Dennoch – Gartner bleibt dabei: nächstes Jahr ist das Jahr, in dem die Wolke durchbricht – also im Sinne von Marktdurchbruch. Das hat Gartner zwar auch schon für 2014 und 2013 prognostiziert. Aber nun ja: jetzt also eben 2015.
Es dauert halt mit dem Cloud Computing, obwohl sich im Prinzip alle einig sind, dass es sich beim Computing on Demand um eine glänzende Idee handelt. Der Grund dürfte in den fehlenden disruptiven Anwendungen liegen, die Cloud Computing eine condito sine qua non werden lässt – also eine Bedingung, ohne die alles nichts ist. Unternehmenslösungen einfach aus der eigenen IT-Abteilung herauszunehmen und von einem externen Datencenter (vielleicht sogar im Ausland, wenn nicht gar „off shore“) hosten zu lassen, ist eindeutig nicht disruptiv genug, um Unternehmen zu einer so schwerwiegenden Entscheidung wie dem Totaloutsourcing zu bewegen.

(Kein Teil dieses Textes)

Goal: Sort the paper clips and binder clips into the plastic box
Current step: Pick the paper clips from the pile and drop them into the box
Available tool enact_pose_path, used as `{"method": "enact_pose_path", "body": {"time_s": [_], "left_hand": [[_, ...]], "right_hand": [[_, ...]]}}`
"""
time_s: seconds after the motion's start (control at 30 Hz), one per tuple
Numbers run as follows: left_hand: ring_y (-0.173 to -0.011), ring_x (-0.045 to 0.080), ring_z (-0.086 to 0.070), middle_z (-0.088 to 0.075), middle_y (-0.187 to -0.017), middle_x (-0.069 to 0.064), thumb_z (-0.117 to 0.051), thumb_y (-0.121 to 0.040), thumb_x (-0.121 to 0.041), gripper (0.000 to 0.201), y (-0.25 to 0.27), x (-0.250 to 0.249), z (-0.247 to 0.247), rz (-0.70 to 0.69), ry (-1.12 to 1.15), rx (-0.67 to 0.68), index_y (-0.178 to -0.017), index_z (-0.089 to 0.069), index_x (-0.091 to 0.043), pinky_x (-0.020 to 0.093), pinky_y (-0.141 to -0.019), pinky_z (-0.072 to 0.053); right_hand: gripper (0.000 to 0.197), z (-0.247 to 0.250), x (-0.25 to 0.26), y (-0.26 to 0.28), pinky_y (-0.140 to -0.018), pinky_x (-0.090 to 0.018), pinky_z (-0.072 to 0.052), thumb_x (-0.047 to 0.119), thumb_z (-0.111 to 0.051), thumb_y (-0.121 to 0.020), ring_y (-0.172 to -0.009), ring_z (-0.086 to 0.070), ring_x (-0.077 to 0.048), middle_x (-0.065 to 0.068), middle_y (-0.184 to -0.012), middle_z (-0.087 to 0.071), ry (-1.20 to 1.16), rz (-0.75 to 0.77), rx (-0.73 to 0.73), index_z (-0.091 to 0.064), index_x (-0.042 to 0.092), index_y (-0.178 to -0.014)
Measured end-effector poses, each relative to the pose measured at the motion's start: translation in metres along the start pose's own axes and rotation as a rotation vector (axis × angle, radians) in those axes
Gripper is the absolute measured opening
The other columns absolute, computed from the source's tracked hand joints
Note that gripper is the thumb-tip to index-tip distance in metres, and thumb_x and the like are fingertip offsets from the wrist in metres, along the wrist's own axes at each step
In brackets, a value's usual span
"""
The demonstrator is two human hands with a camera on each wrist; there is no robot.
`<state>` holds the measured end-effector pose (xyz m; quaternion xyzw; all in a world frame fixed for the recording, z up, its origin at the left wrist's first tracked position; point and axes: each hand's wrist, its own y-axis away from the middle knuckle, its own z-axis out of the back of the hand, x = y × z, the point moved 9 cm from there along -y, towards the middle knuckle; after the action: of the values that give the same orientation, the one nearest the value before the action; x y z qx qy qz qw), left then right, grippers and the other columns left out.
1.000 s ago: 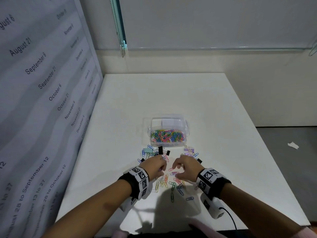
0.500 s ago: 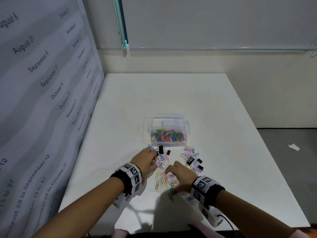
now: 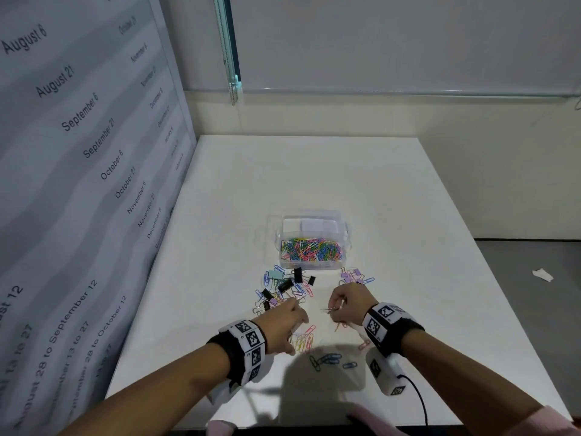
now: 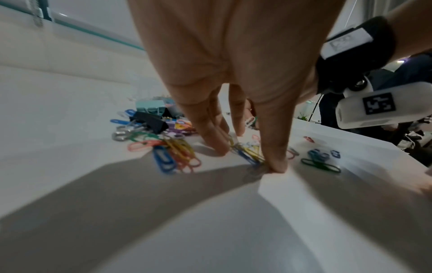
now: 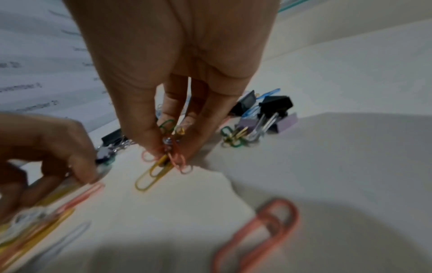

Dabei gibt es diese Anwendungen längst: mobile Anwendungen und Smartphone-Apps sind längst der Königsweg in die Wolke – allerdings überwiegend für Privatpersonen, die sich synchronisieren wollen – mit anderen Privatpersonen und mit anderen Endgeräten. Ohne Cloud ist Mobile eine Krücke. Und erst durch Mobile bekommt die Cloud ihre Bedeutung.
Der zweite Grund sind die falschen Botschaften für die falschen Zielgruppen. Dem IT-Leiter damit zu kommen, dass ein Großteil seiner Arbeit operativ (Lies: „unproduktiv“) ist, sorgt nicht gerade für Jubelstimmung. Und dem Finanzchef mit einem pauschalen Einsparungspotenzial zu locken, ohne gleichzeitig ein Übernahmeangebot für den dann wertlosen Computerschrott im eigenen Haus zu unterbreiten, klingt ebenfalls nicht wie der ganz große Marketing-Coup.
Vor allem aber handelt es sich beim Cloud Computing um ein Element der Shared Economy, die unter anderem ja die CeBIT seit Jahren auf ihre Fahnen schreibt. „Teilen“ aber ist ein Paradigma des 21. Jahrhunderts, von dem wir wissen, dass es sich dereinst durchsetzen wird. Noch aber befinden wir uns gedanklich im Paradigma des 20. Jahrhunderts, das „Haben“ lautet. Meine Daten, mein Know-how, mein Server. Die Cloud ist unserer Gedankenwelt voraus.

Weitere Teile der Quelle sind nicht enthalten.